The purpose of a rotary motor is to provide a desired rotational output speed while overcoming the various rotational loads resisting that rotational output (Torque). Speed and Torque are directly related, and are the two primary performance factors in properly selecting a motor for a specific application or use. To learn how to select the right motor to fit your application, the first step is to understand the relationship between speed, torque and output power of a motor.
Speed versus Torque
The output power of a motor sets the speed and torque performance boundaries of a motor, based on the equation:
Power (P) = Speed (n) x Torque (M)
- Power: The mechanical output power of a motor is defined as the output speed times the output torque and is typically measured in Watts (W) or horsepower (hp).
- Speed: The speed of a motor is defined as the rate at which the motor rotates. The speed of an electric motor is measured in revolutions per minute, or RPM.
- Torque: The torque output of a motor is the amount of rotational force that the motor develops. The torque of a small electric motor is commonly measured in either inch pounds (in-lbs), Newton meters (N-m) or other directly converted units of measure.
Since the rated output power of a motor is a fixed value, speed and torque are inversely related. As output speed increases, the available output torque decreases proportionately. As the output torque increases, the output speed decreases proportionately. This power, speed and torque relationship is commonly illustrated with a motor performance curve which often includes motor current draw (in Amps) and motor efficiency (in %).

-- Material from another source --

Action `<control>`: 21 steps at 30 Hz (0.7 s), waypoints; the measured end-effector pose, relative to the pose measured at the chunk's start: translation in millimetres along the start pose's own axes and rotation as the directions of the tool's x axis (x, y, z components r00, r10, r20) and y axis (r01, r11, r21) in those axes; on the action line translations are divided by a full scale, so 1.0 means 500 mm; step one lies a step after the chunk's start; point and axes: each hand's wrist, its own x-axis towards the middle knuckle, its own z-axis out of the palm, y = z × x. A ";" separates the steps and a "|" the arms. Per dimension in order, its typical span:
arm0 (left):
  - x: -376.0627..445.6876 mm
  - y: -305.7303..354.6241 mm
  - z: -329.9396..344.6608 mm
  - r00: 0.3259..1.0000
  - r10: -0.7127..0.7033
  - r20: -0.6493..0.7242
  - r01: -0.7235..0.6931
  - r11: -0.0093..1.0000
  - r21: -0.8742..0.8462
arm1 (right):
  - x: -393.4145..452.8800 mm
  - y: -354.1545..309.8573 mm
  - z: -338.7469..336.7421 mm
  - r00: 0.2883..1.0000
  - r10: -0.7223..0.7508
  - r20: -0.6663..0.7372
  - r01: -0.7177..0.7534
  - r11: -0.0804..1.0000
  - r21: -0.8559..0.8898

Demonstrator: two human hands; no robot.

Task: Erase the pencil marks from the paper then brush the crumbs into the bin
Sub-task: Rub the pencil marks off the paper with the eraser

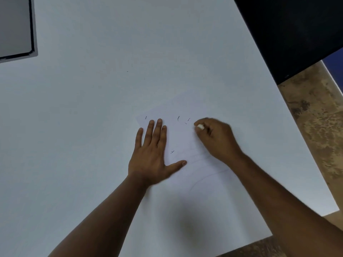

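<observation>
The left hand [152, 151] is lying spread flat on the paper [187, 140] at frame centre, steadying it well, while the right hand [217, 140] is pinching the eraser [200, 126] and should be rubbing in short, light strokes.

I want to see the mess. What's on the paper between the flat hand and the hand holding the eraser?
Head view: dark eraser crumbs on bare paper between left hand and right hand with eraser.

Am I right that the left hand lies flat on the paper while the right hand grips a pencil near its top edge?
Not quite: the right hand grips a small white eraser, not a pencil. The head view shows it. The left hand does lie flat on the paper.
</observation>
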 end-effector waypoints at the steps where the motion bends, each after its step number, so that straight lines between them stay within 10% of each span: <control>1: -0.001 0.000 0.001 1.000 0.002 -0.003 -0.002 1.000 0.001 | -0.018 -0.011 0.018 1.000 -0.016 0.024 0.016 1.000 0.006; 10: 0.000 -0.006 0.009 1.000 0.019 0.008 -0.020 0.999 0.026 | -0.065 -0.054 0.104 0.982 -0.154 0.106 0.156 0.988 -0.006; 21: 0.013 -0.023 0.014 0.947 -0.240 -0.212 0.187 0.952 -0.241 | -0.028 -0.065 0.077 0.975 0.180 0.128 -0.215 0.908 0.359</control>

Speed and Torque Considerations for Electric Motor Selection
The key to selecting the right motor for a specific function is to first understand the requirements of the application. Since most motor applications are dynamic, meaning that torque and speed requirements change within the application, it is critical to define the various operating points within the application. Knowing or calculating the speed and torque requirements at each operational point in the application will determine the overall speed and torque requirements for the appropriate motor. Motor selection can be verified by plotting the various application operational points on the selected motor’s performance curve to make sure that every speed vs. torque point falls within the appropriate zone of the curve (continuous or intermittent zones).
In many cases, application requirements will force the selection of a standard motor that is significantly oversized to insure that all operational points are covered. Applying motors that are oversized for an application results in unnecessary cost, as well as larger and heavier designs of the overall product. Fortunately, custom motor suppliers can develop motors with optimized performance curves to precisely meet application requirements. This is done by changing the electromagnetic characteristics of the motor by altering either the wire size or the number of wire turns in the winding, or both. More turns of smaller wire provides more torque and less speed where fewer turns of larger wire provides higher speed but less torque. In some applications adding gearing to the motor output provides the ideal speed versus torque relationship while keeping the cost and size of the overall solution to a minimum.